Yesterday, armed police were deployed to Kuwadzana to stop a clean-up exercise organised by the residents. Police claimed the MDC-T councillor for the area, Urayayi Mangwiro, had not sought police clearance for the event.

Police provincial spokesman for Harare, Inspector James Sabau said: “The clear fact is there is a councillor in Kuwadzana who had applied to hold a rally at Kuwadzana 4 shopping centre. He was told to change the venue because the shopping centre is a place where many people come. He went back saying he was consulting but never came back with an alternative venue. He came back on Saturday saying he wanted to carry out a clean-up exercise but that could not be approved.
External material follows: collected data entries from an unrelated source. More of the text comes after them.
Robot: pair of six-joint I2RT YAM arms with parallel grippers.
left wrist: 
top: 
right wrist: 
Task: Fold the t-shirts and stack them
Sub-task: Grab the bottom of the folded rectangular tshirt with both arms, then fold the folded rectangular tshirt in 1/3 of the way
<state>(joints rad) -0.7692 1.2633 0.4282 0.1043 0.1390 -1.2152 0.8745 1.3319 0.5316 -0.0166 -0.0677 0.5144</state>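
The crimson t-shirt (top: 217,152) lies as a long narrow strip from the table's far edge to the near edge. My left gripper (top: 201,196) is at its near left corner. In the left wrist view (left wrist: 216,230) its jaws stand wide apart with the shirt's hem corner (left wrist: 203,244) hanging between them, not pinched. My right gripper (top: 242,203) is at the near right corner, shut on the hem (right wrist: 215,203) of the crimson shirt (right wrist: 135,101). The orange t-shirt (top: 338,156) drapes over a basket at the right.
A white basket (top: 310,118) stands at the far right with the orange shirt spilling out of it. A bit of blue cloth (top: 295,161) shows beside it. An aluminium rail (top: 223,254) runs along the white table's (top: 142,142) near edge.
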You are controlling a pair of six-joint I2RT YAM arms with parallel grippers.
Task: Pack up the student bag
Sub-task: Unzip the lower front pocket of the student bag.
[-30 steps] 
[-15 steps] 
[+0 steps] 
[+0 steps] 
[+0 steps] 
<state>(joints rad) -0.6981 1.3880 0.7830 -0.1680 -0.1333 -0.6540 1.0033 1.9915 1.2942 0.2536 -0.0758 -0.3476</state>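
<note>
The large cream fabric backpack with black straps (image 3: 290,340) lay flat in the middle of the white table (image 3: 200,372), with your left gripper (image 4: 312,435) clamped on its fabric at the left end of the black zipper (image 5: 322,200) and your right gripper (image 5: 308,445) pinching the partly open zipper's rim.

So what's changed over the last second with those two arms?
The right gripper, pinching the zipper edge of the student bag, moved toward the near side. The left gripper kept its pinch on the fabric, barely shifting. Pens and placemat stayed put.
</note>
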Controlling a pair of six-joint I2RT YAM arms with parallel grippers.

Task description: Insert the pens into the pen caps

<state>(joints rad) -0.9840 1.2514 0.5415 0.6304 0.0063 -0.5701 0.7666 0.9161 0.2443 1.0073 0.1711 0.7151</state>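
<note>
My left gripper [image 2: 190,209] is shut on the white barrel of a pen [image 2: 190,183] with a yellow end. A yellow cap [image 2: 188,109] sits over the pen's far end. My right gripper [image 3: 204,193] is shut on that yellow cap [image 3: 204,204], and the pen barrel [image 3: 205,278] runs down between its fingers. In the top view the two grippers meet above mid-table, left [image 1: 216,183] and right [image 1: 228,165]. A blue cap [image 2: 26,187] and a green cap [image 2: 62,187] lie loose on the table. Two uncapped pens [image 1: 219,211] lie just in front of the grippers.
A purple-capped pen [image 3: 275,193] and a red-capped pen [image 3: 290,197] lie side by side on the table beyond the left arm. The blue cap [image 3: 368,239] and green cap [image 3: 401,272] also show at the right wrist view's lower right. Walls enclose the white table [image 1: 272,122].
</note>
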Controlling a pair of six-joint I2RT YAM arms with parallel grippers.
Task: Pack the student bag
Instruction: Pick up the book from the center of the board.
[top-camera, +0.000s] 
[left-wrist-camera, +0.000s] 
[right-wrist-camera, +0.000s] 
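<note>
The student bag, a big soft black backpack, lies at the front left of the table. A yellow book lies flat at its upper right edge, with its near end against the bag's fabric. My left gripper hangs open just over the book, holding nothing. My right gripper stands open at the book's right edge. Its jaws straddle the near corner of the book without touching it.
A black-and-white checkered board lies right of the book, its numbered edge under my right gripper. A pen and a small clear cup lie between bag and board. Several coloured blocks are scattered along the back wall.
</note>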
“In fact council officials are cleaning up the area. Police have no problems with initiatives of that nature by residents but we have a problem if people see us as people who can be easily hoodwinked. It was more of a political gathering coming in another form and we always want to avoid problems,” he said.

But councillor Mangwiro said: “I had organised a clean-up exercise and it was not even political. No one was wearing party T-shirts but the police just came and stopped the exercise.”